Skip links

2022 Ecumenical Advocacy Days Push to Advance Civil and Human Rights (Church & Society)

May 4, 2022

This is a two-part series highlighting the Ecumenical Advocacy Days (EAD) Conference that took place April 25 – 27, 2022.

Over the course of three days, more than 500 people of faith gathered virtually to learn, pray, worship and advocate for civil and human rights. The EAD virtual conference included two plenaries: One on the U.S. issue of voting rights and one addressing global human rights.

On the final day, EAD conference members conducted 32 Senator visits across 23 states advocating for voting rights and human rights. They called for the passage of the Freedom to Vote: John R. Lewis Act, a comprehensive voting rights bill that would protect and expand access to the ballot. In addition, EAD participants lifted up the SAFEGUARD ACT, a bill calling for more transparency in U.S. arms sales exports.

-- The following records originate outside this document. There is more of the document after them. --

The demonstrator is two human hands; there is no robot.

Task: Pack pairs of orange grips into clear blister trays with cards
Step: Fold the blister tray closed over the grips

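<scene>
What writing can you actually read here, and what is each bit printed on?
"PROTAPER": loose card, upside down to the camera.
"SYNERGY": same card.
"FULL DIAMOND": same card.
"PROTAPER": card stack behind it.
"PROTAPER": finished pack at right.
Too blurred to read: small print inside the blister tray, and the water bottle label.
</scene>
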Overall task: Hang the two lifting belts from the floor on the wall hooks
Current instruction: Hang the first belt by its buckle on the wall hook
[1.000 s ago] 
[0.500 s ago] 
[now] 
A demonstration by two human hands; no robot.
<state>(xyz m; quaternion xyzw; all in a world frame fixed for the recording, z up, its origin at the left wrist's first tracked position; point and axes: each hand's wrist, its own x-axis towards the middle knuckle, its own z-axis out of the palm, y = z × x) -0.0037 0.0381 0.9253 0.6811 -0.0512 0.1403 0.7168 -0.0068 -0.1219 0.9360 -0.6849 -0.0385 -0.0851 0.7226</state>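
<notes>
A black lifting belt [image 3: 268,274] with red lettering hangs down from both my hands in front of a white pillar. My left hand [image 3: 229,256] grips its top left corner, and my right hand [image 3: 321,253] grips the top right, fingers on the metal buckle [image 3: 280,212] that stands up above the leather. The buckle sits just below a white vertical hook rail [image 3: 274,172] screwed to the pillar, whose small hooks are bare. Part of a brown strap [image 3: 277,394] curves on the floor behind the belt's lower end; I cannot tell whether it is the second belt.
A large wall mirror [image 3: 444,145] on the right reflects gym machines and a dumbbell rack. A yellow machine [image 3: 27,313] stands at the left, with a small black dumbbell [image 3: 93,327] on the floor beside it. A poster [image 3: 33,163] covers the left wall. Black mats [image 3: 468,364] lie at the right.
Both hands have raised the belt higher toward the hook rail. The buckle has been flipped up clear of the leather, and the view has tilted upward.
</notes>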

Also, during this year’s conference, the EAD raised funds for the Black Voters Matter Capacity-Building Institute and the International Coalition for Human Rights in the Philippines.

Theological and Biblical Grounding

Untie the Tied

Rev. Dr. Otis Moss III, senior pastor of Trinity UCC of Chicago, preached during opening worship. Rev. Moss concentrated his message on the time Jesus entered Jerusalem according to the Gospel of Luke and instructed disciples to go and “untie the colt.”

Moss used the motif of the colt to describe those in our society who are “tied up” and locked down in society. He noted that we too are instructed to enter the city and “untie” persons and ideas that have been tied down and tied up by those in power.

Repentance, Restitution and Reconciliation

Dr. Barbara Williams-Skinner called on participants to live out their Christian identity that is centrally about uplifting the least of these. “The fierce urgency of now is not just about restoring human and civil rights,” said Skinner. “But it is about restoring our faith.”

Addressing injustice as part of “neighbor love,” is something that cannot be overcome alone, but rather through the power of God’s redeeming love working in and through our “surrendered lives.”

Skinner called for “repentance, restitution, and reconciliation” as Christian practice in response to “land theft, human enslavement, continued oppression of minority communities, marginalization of women of color and white Christian nationalism.”